Wednesday, October 05, 2011

Homeowner's exemption; a cute trick

Idaho's homeowners exemption from the property tax is back in the news lately. This story reports on how it's shrinking, and the implication is that homeowners will be paying more taxes because of it.

Isn't the HO exemptions really just a smokescreen, a trick to make homeowners think that the legislature feels their pain and is trying to do something about it?  Why, yes, I believe it is.

See, there is more than one variable that determines how much tax you actually pay on your home.  Most obvious is the taxable value.  If you have a $200,000 home and 50% is exempt, you feel pretty special, thinking how you avoided half your tax bite right off the bat.  Trouble is, the levy by the various taxing districts varies so that you end up paying whatever tax they need, regardless of the taxable value of your home.

Have a look at the chart below, which is the tax history for my home.  (Sorry, you'll have to click to embiggen.)  Anyway, note that the small gray "taxes paid" column barely changes, even though the taxable value of the house drops in half.

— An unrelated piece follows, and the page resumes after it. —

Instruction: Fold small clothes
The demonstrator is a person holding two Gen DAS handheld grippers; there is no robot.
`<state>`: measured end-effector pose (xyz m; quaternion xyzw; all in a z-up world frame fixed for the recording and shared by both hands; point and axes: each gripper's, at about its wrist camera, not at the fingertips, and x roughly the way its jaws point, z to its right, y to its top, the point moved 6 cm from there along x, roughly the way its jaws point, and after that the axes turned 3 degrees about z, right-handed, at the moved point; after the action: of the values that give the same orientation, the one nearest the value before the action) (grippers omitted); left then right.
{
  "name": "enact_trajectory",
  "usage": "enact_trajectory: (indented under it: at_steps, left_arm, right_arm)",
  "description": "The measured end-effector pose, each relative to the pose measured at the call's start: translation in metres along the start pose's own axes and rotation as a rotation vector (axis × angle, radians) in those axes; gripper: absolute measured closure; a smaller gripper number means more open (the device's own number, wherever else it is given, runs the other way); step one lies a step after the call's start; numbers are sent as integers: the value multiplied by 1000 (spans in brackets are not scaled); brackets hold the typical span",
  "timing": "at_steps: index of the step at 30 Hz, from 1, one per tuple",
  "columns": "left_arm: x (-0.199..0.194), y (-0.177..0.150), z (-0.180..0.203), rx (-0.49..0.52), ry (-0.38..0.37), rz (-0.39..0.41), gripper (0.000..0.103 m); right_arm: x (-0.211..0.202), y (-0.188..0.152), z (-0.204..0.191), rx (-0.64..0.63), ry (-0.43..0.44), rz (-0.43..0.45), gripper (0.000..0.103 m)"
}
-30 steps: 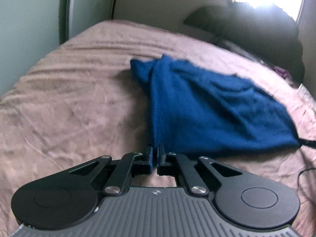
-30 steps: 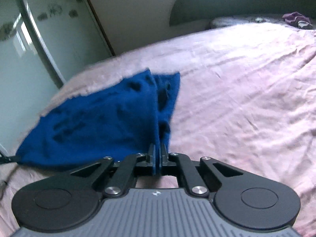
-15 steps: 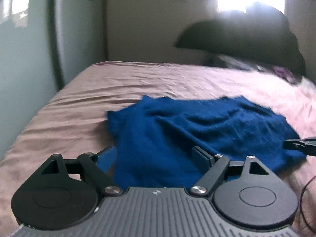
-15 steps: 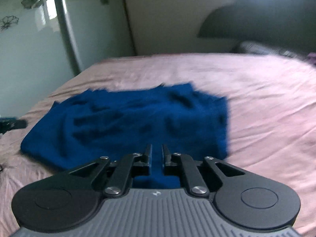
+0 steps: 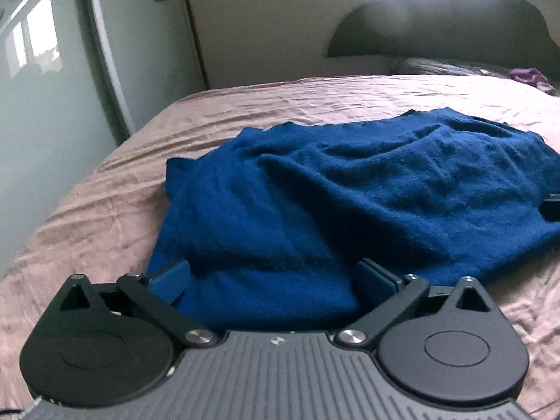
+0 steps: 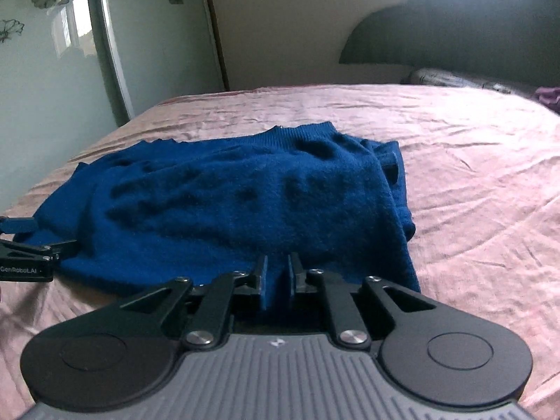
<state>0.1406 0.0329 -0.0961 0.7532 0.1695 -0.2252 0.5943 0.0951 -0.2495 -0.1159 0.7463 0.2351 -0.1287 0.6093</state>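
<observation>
A dark blue knit sweater (image 5: 350,192) lies folded on the pink bed sheet (image 5: 105,203). My left gripper (image 5: 273,280) is wide open at the sweater's near left corner, with cloth lying between its fingers (image 5: 171,281). In the right wrist view the sweater (image 6: 245,203) spreads ahead. My right gripper (image 6: 278,280) stands at the near right edge, its jaws slightly apart with blue cloth in the narrow gap. The left gripper (image 6: 24,245) shows at that view's left edge, and the right gripper's tip (image 5: 553,206) at the left view's right edge.
The bed runs back to a dark headboard (image 6: 455,28). A wardrobe with glossy flowered doors (image 6: 52,52) stands along the left side. A grey pillow (image 6: 451,78) and a purple cloth (image 5: 528,77) lie near the headboard.
Both grippers held the sweater's edge up, carried it over and laid it flat. The left gripper opened wide; the right one loosened its hold.
</observation>
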Motion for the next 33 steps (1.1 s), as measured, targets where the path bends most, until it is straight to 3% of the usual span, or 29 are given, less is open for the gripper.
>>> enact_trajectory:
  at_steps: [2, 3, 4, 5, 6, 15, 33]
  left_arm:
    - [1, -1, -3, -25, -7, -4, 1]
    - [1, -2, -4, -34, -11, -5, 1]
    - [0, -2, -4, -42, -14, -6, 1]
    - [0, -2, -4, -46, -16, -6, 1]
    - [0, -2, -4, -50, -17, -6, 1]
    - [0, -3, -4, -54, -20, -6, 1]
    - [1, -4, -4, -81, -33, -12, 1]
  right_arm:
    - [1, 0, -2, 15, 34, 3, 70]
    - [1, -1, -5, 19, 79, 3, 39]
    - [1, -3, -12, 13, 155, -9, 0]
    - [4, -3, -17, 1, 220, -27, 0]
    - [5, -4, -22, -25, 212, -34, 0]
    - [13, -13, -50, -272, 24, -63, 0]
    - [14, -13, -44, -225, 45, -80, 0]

Now have a look at this chart.

See, the levy amount is what actually determines how much you'll pay. Go back to the days of wine and roses when my house was double its current value, and you'll see that the levy was half what it is now. Taxable value goes down, levy goes up, the actual dollar amount I pay doesn't change much, and the taxing district gets about the same revenue from year to year.

If there was no homeowner's exemption, I'd still pay the same. I mean, really, take a look. When my property was twice its value (but half was exempt due to the HO exemption) I paid around $900.  Property plummets in value, still paying around $900.

So the next time your glorious legislator brags about shielding homeowners from property tax via the HO exemption, just smile to yourself, 'cause you know that he or she is either lying, uninformed, or stupid.  The HO exemption is simply just a feel-good trick they play on homeowners to pretend that they are trying to help them manage tax liability.

1 comment:

Geoff Schroeder said...

The key to the analysis is the little-known State form L-2, the dollar budget certification to county commissioners for all taxing entities in the county. The two main factors are the various taxing entities' "budget amount to be levied" and the total assessed value of all the taxable property in those entities' districts. In many areas, a steep decline in the total assessed value results in an increase in the levy amounts rather than a reduction or staying the same. Our city's net assessed value dropped some $76 million, increasing the levy amount from .0085 to .010 this year.